Foreign War

 

Nations have the right and the duty to defend themselves. War, preemptive self-defense, retaliation, or even outright aggression (whether one supports specific acts or not) should not be considered legitimate indicators. In fact, America has been far less violent abroad than other comparable world power at any given stage of their rise to globalism and period of dominance.

 

Violence we inflict upon others during war, conquest or annexation, or even in self-defense does not necessarily make Americans a violent people. Such violence is the way of the world. All great civilizations, and many not so great civilizations, have participated in such violence.
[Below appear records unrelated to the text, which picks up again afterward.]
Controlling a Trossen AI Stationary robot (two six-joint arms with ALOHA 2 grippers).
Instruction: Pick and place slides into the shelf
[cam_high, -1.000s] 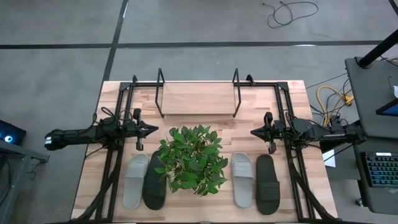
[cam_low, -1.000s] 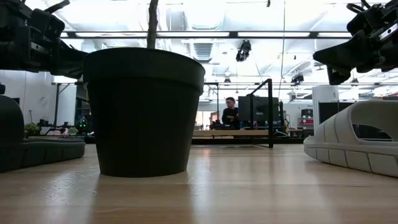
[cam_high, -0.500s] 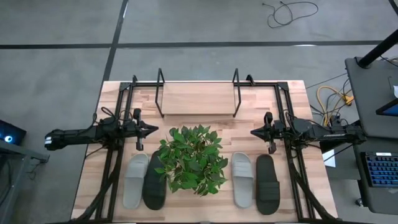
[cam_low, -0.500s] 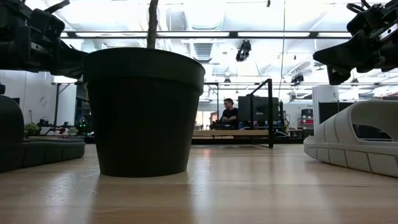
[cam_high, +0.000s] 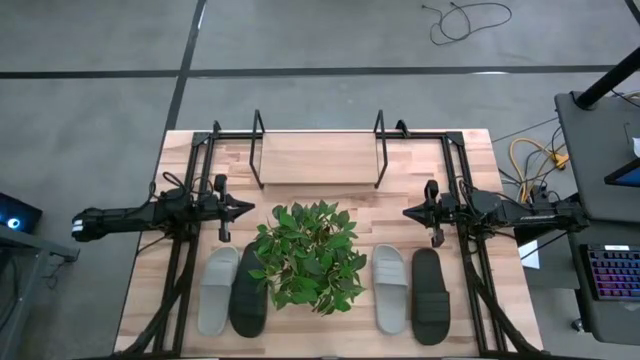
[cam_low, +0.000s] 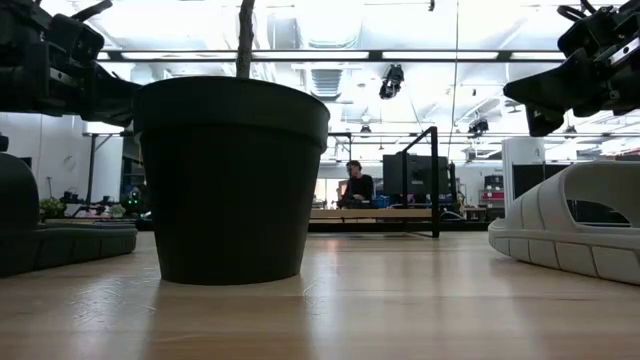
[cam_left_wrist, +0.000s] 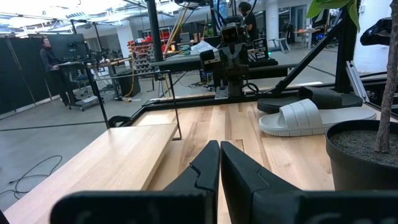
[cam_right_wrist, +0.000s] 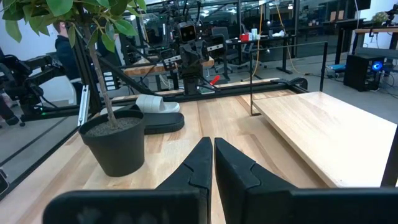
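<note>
On the wooden table (cam_high: 330, 160), seen from above, the nearest things were the four slides along the near edge. At about 7 o'clock from the potted plant (cam_high: 308, 256) lay a light grey slide (cam_high: 217, 290) with a black slide (cam_high: 248, 293) touching its right side; this black one was partly under the leaves. At about 4 o'clock from the plant lay the second light grey slide (cam_high: 390, 288), and just beside it, more to the right, the second black slide (cam_high: 431, 295). All four pointed toward the far edge.

Farther in, the two arms reached inward from the sides, well above the slides. The left gripper (cam_high: 246, 208) was at 10 o'clock from the plant, its fingers (cam_left_wrist: 200, 167) pressed together on nothing. The right gripper (cam_high: 409, 212) was at 2 o'clock from the plant, its fingers (cam_right_wrist: 199, 160) also pressed together and holding nothing.

Farthest, at 12 o'clock from the plant, stood the shelf (cam_high: 319, 150) near the far edge, its two upright black loops on both ends, with no slide on it.

In the low view a person (cam_low: 356, 185) was in the room behind the table.
</note>
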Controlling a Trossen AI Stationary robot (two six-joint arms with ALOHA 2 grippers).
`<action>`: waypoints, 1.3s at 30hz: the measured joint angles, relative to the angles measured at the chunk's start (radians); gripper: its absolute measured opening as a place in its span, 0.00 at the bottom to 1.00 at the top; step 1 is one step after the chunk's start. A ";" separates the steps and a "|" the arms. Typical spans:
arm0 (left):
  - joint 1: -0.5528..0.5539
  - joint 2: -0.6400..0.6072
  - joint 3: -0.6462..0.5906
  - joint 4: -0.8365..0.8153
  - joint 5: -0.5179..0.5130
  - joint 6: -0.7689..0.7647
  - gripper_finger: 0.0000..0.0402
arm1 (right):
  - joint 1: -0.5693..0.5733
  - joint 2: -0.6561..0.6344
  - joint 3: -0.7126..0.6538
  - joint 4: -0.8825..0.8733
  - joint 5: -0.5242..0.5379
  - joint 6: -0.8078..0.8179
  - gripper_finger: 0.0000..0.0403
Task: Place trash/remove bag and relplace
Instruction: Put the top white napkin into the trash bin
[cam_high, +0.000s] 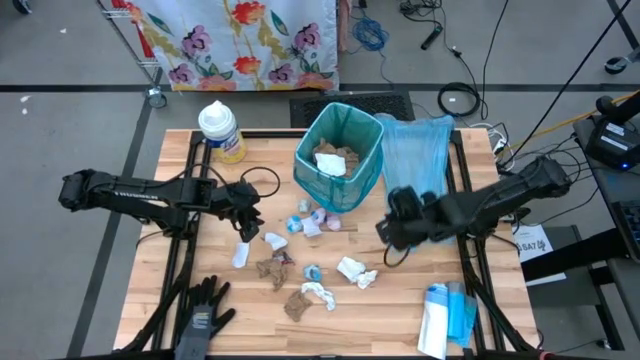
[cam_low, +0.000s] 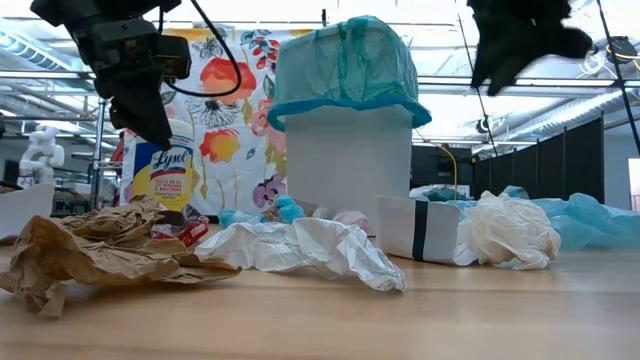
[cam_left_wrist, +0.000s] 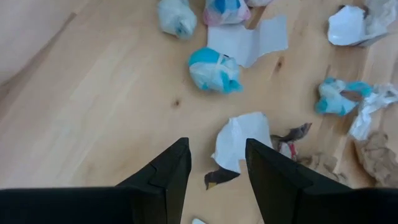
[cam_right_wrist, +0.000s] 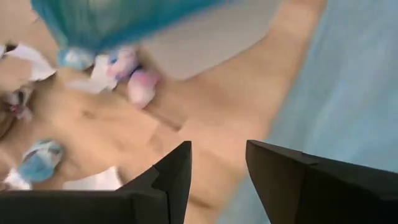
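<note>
1. Trash (cam_high: 318, 296) lies scattered on the worktop (cam_high: 180, 290) before the lined bin (cam_high: 340, 155).
2. Left end effector (cam_high: 243, 222), spread and empty, hovers over a white scrap (cam_left_wrist: 239, 140); descend squarely, pinch one piece.
3. Right end effector (cam_high: 392, 232), spread and empty, waits beside the bin.

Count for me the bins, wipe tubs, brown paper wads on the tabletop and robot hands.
bin: 1
wipe tub: 1
brown paper wads: 2
robot hands, left hand and right hand: 2
Total: 6
</note>
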 joint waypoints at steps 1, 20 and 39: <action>0.000 0.000 0.000 0.000 0.003 -0.001 0.39 | 0.014 0.000 -0.042 0.059 -0.005 0.022 0.36; 0.000 0.000 0.000 0.002 0.005 -0.001 0.39 | 0.119 0.043 -0.314 0.589 -0.206 0.011 0.36; 0.000 0.000 0.000 0.005 0.005 -0.002 0.39 | 0.126 0.185 -0.314 0.755 -0.412 -0.423 0.36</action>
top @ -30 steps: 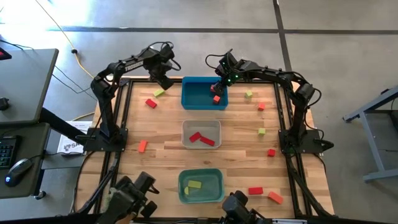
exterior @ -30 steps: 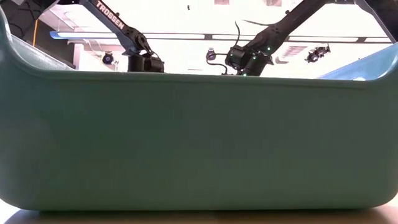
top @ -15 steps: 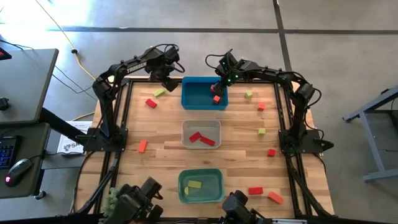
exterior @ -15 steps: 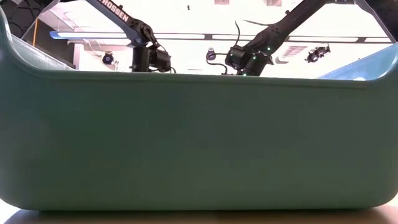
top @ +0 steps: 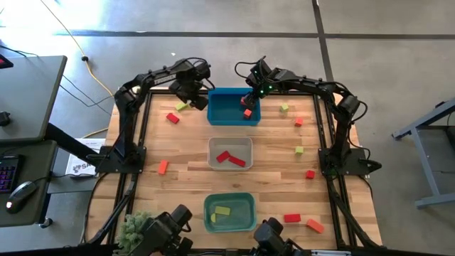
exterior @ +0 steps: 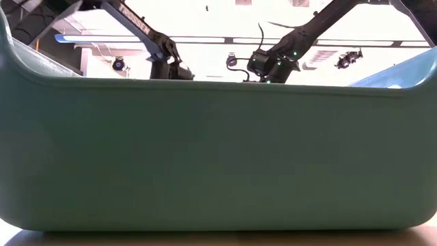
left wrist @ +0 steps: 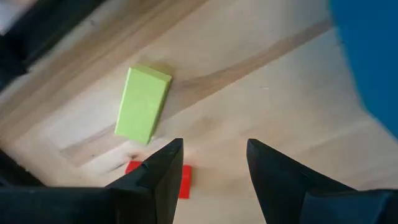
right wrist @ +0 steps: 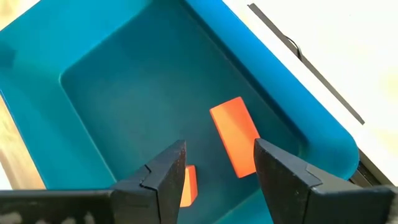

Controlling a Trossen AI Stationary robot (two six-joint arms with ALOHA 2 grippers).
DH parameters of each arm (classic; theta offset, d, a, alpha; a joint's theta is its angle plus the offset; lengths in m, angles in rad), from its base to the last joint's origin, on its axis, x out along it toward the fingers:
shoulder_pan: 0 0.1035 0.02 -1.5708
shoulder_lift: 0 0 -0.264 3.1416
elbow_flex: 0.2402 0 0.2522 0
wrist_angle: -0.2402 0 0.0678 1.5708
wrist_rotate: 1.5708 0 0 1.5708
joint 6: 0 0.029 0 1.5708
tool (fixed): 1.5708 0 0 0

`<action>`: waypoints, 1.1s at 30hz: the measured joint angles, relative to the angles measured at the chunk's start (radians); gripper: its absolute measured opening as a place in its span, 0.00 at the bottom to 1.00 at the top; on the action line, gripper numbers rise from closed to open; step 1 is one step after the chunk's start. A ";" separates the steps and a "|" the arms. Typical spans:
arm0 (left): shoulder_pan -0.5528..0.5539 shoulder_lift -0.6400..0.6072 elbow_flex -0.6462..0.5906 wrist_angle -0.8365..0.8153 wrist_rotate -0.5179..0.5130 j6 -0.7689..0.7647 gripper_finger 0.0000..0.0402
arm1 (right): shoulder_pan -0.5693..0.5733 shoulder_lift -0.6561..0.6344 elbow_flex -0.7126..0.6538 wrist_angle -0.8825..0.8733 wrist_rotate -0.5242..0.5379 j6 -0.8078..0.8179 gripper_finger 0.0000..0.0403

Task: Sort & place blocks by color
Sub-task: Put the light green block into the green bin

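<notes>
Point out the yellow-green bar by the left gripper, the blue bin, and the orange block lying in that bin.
yellow-green bar [left wrist: 143, 104]: left wrist view, top face.
blue bin [top: 212, 112]: high view, left wall.
orange block [right wrist: 235, 135]: right wrist view, top face.

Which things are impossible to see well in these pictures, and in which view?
- Low view: the teal bin's wall fills the picture and hides the table and all blocks.
- Left wrist view: a red block is partly hidden behind the left claw.
- High view: blocks are too small to judge their shape.

Wood table [top: 185, 153] w/ 3 bins [top: 230, 153], scattered blocks [top: 299, 150]
</notes>
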 joint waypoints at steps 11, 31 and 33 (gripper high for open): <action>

Saying Americans are violent in this regard is saying nothing.

 

Even if one considers America an expansive empire in the tradition of Persia or Rome or any of the great European colonial powers, as some critics do, its history has not been written in blood in the manner of these empires and most certainly not in the tradition of a Czarist Russia, the Soviet Union, Nazi Germany or Imperial Japan. Any comparisons between America and these nations is not only reprehensibly false, it is misleading and beside the point.

 

We’ve never harbored a desire for conquest and territorial acquisition strong enough to overcome our deep and pervasive desire to be left to our own devices. Our isolationism has kept us from perpetrating violence upon foreign people than some jingoist elements might have cared to.